A, E, van Vogt writes of "Complication in the Science Fiction Story." Van Vogt was noted for tossing as many ideas as he could in his stories. He explains that he uses 800-word scenes to construct his tales. Each scene has a specific purpose and is followed rigorously from beginning to end, often leading logically to the next scene. He has been described as one who throws in one new idea every 800 words or so, but this was not necessarily the case. Van Vogt, however, does use different plot threads -- just a few in his short stories, more in his longer works -- and manages to tie them all together nively at the end.

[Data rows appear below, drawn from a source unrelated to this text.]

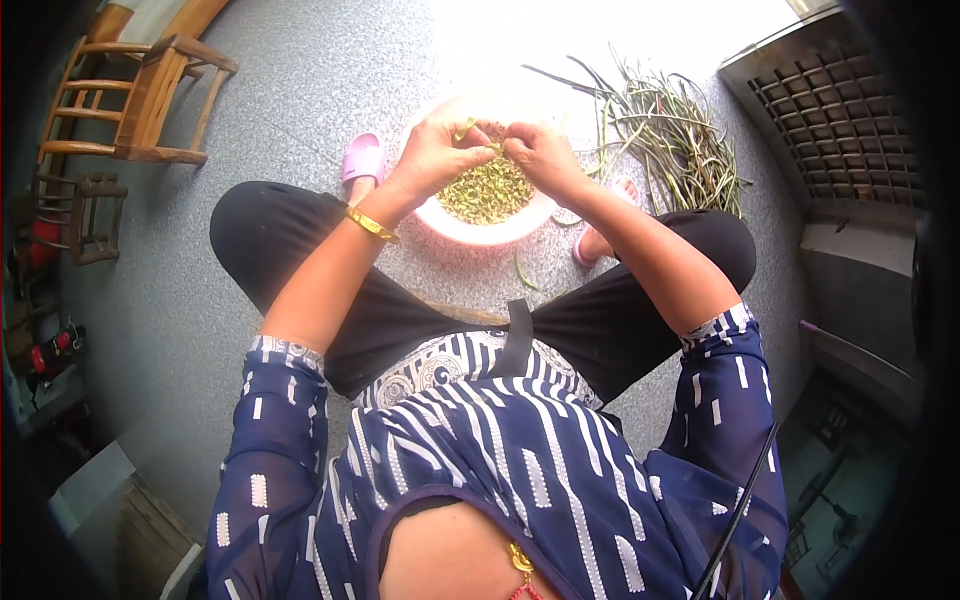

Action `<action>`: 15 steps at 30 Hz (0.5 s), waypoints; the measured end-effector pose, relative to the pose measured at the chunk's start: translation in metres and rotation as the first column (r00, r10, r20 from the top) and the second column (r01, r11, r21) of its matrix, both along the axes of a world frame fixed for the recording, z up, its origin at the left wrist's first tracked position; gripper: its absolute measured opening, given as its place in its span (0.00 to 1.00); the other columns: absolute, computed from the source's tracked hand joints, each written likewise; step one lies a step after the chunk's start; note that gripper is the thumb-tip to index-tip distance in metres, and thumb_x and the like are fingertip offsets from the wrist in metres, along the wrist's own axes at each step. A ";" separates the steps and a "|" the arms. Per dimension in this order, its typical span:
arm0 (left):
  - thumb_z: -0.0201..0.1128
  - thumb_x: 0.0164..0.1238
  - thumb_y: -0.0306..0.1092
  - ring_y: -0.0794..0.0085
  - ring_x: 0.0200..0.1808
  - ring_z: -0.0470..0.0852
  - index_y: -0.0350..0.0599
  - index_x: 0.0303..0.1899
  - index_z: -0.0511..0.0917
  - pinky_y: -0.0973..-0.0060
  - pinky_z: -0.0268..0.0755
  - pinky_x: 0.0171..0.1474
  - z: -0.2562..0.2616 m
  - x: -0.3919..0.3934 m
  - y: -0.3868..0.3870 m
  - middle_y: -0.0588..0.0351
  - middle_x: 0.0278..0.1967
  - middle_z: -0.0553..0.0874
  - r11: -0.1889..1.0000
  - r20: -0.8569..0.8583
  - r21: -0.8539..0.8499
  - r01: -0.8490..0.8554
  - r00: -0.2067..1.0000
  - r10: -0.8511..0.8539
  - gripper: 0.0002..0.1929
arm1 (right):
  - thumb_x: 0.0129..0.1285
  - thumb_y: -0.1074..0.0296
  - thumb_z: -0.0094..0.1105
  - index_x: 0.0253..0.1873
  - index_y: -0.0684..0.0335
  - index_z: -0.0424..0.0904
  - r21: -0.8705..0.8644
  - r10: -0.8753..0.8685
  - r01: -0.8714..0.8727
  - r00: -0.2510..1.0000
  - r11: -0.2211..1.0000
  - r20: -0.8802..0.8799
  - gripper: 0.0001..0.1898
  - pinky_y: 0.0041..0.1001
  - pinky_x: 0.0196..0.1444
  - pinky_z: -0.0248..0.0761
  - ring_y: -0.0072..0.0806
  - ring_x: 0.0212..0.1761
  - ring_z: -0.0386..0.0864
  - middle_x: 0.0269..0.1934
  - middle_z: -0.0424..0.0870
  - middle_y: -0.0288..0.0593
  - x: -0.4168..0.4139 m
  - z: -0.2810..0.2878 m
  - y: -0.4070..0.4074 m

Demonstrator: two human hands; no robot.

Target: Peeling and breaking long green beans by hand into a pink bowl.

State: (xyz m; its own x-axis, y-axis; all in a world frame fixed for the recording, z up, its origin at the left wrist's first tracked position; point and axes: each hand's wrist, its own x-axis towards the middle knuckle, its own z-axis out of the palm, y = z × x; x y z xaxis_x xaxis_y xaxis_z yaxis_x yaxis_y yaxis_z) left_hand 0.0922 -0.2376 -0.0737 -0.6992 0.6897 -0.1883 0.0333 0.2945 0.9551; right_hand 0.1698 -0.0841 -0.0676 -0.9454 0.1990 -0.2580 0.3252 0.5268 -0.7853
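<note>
Over a pale pink basin [480,234], both hands work close together with their fingertips almost meeting. My left hand [439,157] grips a green bean pod [465,129], part of which curls up above the index finger. My right hand [546,159] is pinched closed opposite the left thumb, seemingly on the same pod; its fingers hide most of what they hold. Many short green pod pieces [487,196] lie in the basin below. Reddish-brown bits [491,133], perhaps shelled beans, show at its far side, where glare washes out the rim.
A heap of long bean pods [675,142] lies on the speckled floor at right, beside a metal grille panel [832,112]. One loose pod [525,271] is in front of the basin. Pink slippers [364,159] flank it. A wooden chair [142,105] and a stool [94,217] stand left.
</note>
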 end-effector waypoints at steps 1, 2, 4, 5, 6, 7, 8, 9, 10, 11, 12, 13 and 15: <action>0.65 0.53 0.28 0.85 0.25 0.76 0.38 0.32 0.80 0.87 0.67 0.27 -0.001 0.001 0.001 0.61 0.25 0.81 0.997 0.059 0.083 0.000 0.998 -0.004 0.06 | 0.60 0.70 0.47 0.37 0.68 0.76 -0.001 -0.003 0.003 1.000 1.000 0.001 0.09 0.23 0.30 0.66 0.21 0.26 0.71 0.23 0.75 0.40 -0.001 -0.005 0.002; 0.65 0.53 0.28 0.85 0.25 0.76 0.38 0.32 0.80 0.87 0.67 0.27 0.000 0.001 0.000 0.61 0.25 0.81 0.997 0.060 0.082 0.002 0.998 -0.007 0.06 | 0.60 0.70 0.46 0.37 0.67 0.75 -0.141 -0.073 0.076 0.997 0.987 0.021 0.09 0.22 0.30 0.66 0.21 0.26 0.71 0.24 0.74 0.39 -0.003 -0.013 0.005; 0.65 0.53 0.28 0.88 0.21 0.73 0.39 0.33 0.80 0.90 0.62 0.22 0.007 -0.001 -0.002 0.61 0.25 0.82 0.988 0.285 0.154 -0.024 0.958 -0.021 0.06 | 0.61 0.70 0.46 0.40 0.66 0.74 -0.408 -0.111 0.141 0.989 0.902 0.098 0.08 0.21 0.29 0.65 0.21 0.26 0.70 0.25 0.74 0.37 -0.005 -0.015 0.009; 0.65 0.53 0.28 0.88 0.21 0.73 0.39 0.33 0.80 0.90 0.62 0.22 0.007 -0.003 -0.003 0.61 0.25 0.82 0.988 0.286 0.154 -0.025 0.958 -0.020 0.06 | 0.61 0.70 0.46 0.40 0.66 0.74 -0.408 -0.110 0.141 0.989 0.902 0.098 0.08 0.21 0.29 0.65 0.21 0.26 0.70 0.25 0.74 0.37 -0.004 -0.016 0.010; 0.65 0.53 0.28 0.89 0.19 0.71 0.39 0.33 0.80 0.91 0.60 0.20 0.007 -0.006 -0.003 0.60 0.25 0.82 0.990 0.341 0.139 -0.021 0.940 -0.028 0.06 | 0.61 0.70 0.46 0.39 0.67 0.74 -0.391 -0.084 0.085 0.996 0.916 0.018 0.08 0.21 0.29 0.65 0.21 0.26 0.70 0.25 0.74 0.38 -0.002 -0.016 0.009; 0.65 0.53 0.28 0.90 0.17 0.69 0.39 0.33 0.80 0.92 0.57 0.18 0.007 -0.007 -0.004 0.60 0.25 0.82 0.992 0.395 0.125 -0.016 0.918 -0.035 0.07 | 0.61 0.70 0.46 0.38 0.67 0.74 -0.369 -0.056 0.030 0.997 0.929 -0.061 0.08 0.22 0.29 0.65 0.21 0.26 0.71 0.24 0.74 0.38 -0.001 -0.015 0.007; 0.66 0.53 0.28 0.90 0.16 0.66 0.40 0.33 0.80 0.91 0.55 0.17 0.008 -0.006 -0.004 0.62 0.24 0.81 0.991 0.389 0.130 -0.015 0.920 -0.037 0.06 | 0.61 0.70 0.46 0.38 0.67 0.74 -0.370 -0.055 0.029 0.997 0.929 -0.061 0.08 0.22 0.29 0.65 0.21 0.26 0.71 0.24 0.74 0.38 -0.001 -0.014 0.006; 0.66 0.53 0.28 0.90 0.16 0.66 0.40 0.33 0.80 0.91 0.55 0.17 0.008 -0.006 -0.004 0.62 0.24 0.81 0.991 0.390 0.130 -0.015 0.920 -0.037 0.06 | 0.61 0.69 0.48 0.37 0.68 0.75 -0.318 -0.033 0.008 0.997 0.948 -0.076 0.08 0.22 0.29 0.65 0.22 0.25 0.71 0.24 0.74 0.38 -0.002 -0.009 0.005; 0.66 0.53 0.29 0.90 0.16 0.67 0.40 0.32 0.79 0.91 0.55 0.17 0.006 -0.005 -0.004 0.63 0.23 0.80 0.996 0.341 0.093 -0.012 0.940 -0.020 0.06 | 0.60 0.69 0.49 0.36 0.68 0.75 -0.264 -0.011 -0.013 0.996 0.964 -0.091 0.08 0.23 0.29 0.65 0.22 0.25 0.71 0.23 0.74 0.39 -0.002 -0.005 0.005; 0.66 0.52 0.29 0.90 0.16 0.67 0.41 0.32 0.79 0.91 0.55 0.18 0.005 -0.004 -0.003 0.64 0.23 0.80 0.998 0.292 0.056 -0.011 0.956 -0.006 0.06 | 0.60 0.69 0.49 0.36 0.68 0.75 -0.264 -0.011 -0.013 0.996 0.964 -0.091 0.08 0.23 0.29 0.65 0.22 0.25 0.71 0.23 0.74 0.39 -0.001 -0.002 0.005; 0.66 0.52 0.29 0.90 0.16 0.67 0.41 0.32 0.79 0.91 0.55 0.18 0.002 -0.004 -0.003 0.64 0.23 0.80 0.998 0.291 0.056 -0.011 0.957 -0.006 0.06 | 0.60 0.68 0.51 0.36 0.68 0.76 -0.159 0.063 -0.083 0.990 0.984 -0.123 0.09 0.24 0.29 0.66 0.23 0.25 0.71 0.23 0.74 0.39 -0.001 0.002 0.004; 0.66 0.53 0.29 0.90 0.16 0.67 0.41 0.31 0.79 0.91 0.55 0.18 -0.002 -0.004 -0.003 0.64 0.23 0.79 0.999 0.237 0.044 -0.009 0.971 -0.002 0.06 | 0.59 0.67 0.54 0.36 0.68 0.76 -0.049 0.140 -0.149 0.979 0.988 -0.147 0.09 0.24 0.29 0.66 0.23 0.25 0.71 0.22 0.75 0.40 0.000 0.003 0.004; 0.66 0.53 0.29 0.90 0.17 0.67 0.41 0.31 0.79 0.91 0.55 0.18 -0.004 -0.004 -0.002 0.65 0.23 0.79 0.999 0.183 0.032 -0.005 0.983 -0.001 0.05 | 0.58 0.64 0.56 0.37 0.66 0.78 0.014 0.158 -0.157 0.977 0.987 -0.144 0.10 0.25 0.30 0.68 0.25 0.26 0.75 0.25 0.78 0.42 0.000 0.002 0.003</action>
State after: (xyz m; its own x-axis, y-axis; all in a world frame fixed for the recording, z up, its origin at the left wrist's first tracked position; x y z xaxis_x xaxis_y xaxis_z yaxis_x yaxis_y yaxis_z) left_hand 0.0879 -0.2396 -0.0780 -0.6565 0.6960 -0.2907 -0.1434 0.2631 0.9540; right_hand 0.1695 -0.0810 -0.0652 -0.9921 0.0452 -0.1167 0.1217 0.5642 -0.8166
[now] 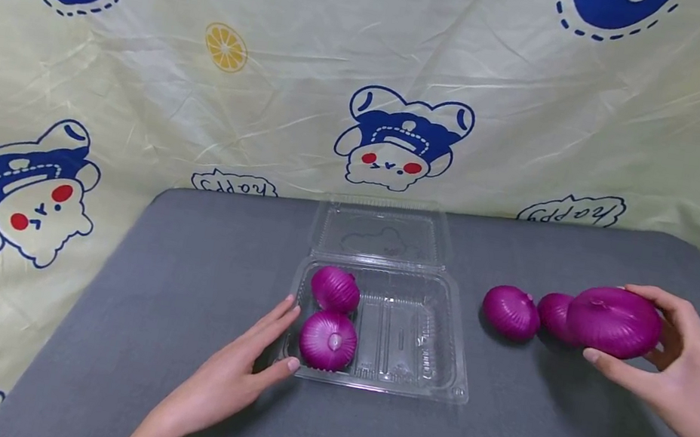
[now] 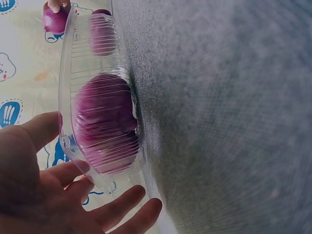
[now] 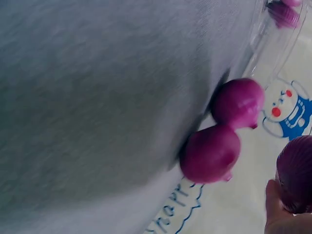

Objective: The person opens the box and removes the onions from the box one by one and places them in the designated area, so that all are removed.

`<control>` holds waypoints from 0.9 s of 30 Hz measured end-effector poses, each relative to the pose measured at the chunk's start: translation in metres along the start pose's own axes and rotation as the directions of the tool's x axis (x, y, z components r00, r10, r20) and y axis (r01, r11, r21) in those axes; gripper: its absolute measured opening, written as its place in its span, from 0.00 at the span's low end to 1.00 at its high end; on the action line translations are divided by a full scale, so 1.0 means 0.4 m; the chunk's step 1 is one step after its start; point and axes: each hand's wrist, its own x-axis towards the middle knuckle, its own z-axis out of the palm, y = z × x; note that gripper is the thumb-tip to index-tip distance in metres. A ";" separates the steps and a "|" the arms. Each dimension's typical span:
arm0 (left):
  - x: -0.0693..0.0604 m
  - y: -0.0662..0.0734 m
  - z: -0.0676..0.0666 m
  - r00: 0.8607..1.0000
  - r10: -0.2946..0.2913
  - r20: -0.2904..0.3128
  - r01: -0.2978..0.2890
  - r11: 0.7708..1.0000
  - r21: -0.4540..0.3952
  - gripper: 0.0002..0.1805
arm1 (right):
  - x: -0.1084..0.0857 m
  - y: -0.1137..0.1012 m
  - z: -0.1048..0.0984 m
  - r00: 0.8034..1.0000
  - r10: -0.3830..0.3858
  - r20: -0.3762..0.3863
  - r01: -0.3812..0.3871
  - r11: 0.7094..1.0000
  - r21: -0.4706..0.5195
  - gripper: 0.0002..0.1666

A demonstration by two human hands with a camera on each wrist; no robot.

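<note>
A clear plastic container (image 1: 392,387) stands on the grey table with its lid folded back. Two purple onions, one behind the other (image 1: 336,289) (image 1: 327,341), lie in its left part. My left hand (image 1: 229,375) touches the container's left rim, fingers spread, as the left wrist view (image 2: 73,190) also shows. My right hand (image 1: 697,373) holds a purple onion (image 1: 614,322) above the table, right of the container, thumb below and fingers behind it. In the right wrist view that onion (image 3: 295,175) is at the right edge.
Two more purple onions (image 1: 511,313) (image 1: 556,316) rest side by side on the grey table (image 1: 212,265), right of the container; the held one partly covers the second. A patterned cloth (image 1: 284,116) hangs behind the table and along its left side.
</note>
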 end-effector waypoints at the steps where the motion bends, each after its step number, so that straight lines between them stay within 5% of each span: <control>1: -0.001 -0.001 -0.001 1.000 -0.004 -0.002 0.004 1.000 0.000 0.38 | 0.003 0.006 -0.003 1.000 0.019 -0.007 -0.019 1.000 -0.006 0.52; 9: -0.002 -0.003 -0.005 1.000 0.001 -0.004 -0.001 1.000 0.014 0.39 | 0.017 0.061 -0.031 0.990 0.120 -0.067 -0.130 0.978 -0.166 0.55; 23: 0.000 0.000 -0.001 1.000 0.001 0.002 -0.001 1.000 0.004 0.39 | 0.023 0.177 -0.060 0.992 0.106 -0.063 -0.111 0.989 -0.095 0.48; 27: 0.001 0.002 0.000 1.000 -0.004 0.007 0.004 1.000 0.000 0.39 | 0.030 0.208 -0.068 0.990 0.138 -0.037 -0.142 0.976 -0.163 0.50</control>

The idea of galactic space opera, where entire planets and civilizations are at risk from weapons of super-science, was popularized by E. E. "Doc " Smith, a food chemist who entertained himself by writing the Skylark and Lensmen novels, placing humanity in danger from powers once beyond its imagining. Looming behind all this is motivation. What logically motivates the characters and, therefore, the plot? Smith found this perhaps the most difficult thing to do in his science fiction. Smith's contribution, "The Epic of Space," is the most sexist of the seven pieces in the book; one must take this with a grain of salt, realizing that he came from a different time. His feeling that characterization, background, and atmosphere can bog down a story points to his slam-bam approach to space opera and his mind-blowing inventiveness.
The final contribution is from John W. Campbell, Jr. an early writer of super-science tales and the editor of Astounding Science Fiction and Unknown. It was the editorial Campbell who, despite any faults he my have had, pushed science fictionand fantasy into growing up. He insisted on good, clear writing, rigorous logic, scientific knowhow, cleverness, and believable characters. The Golden Age of Astounding brought us such writers as Heinlein, Asimov, Arthur C. Clarke, Sprague de Camp, Eric Frank Russell, Frank Herbert. and L. Ron Howard; Campbell also gave us such atrocities as L. Ron Hubbard, Dianetics, the Dean Drive, psionics, and other nonsense. In "The Science fo Science Fiction Writing" Campbell targets the various techniques used in creating good science fiction.
An interesting collection of articles, reminences, and theory, dated though it may be. It's certainly worth a look if you are interested in where the field had been and where it might have gone.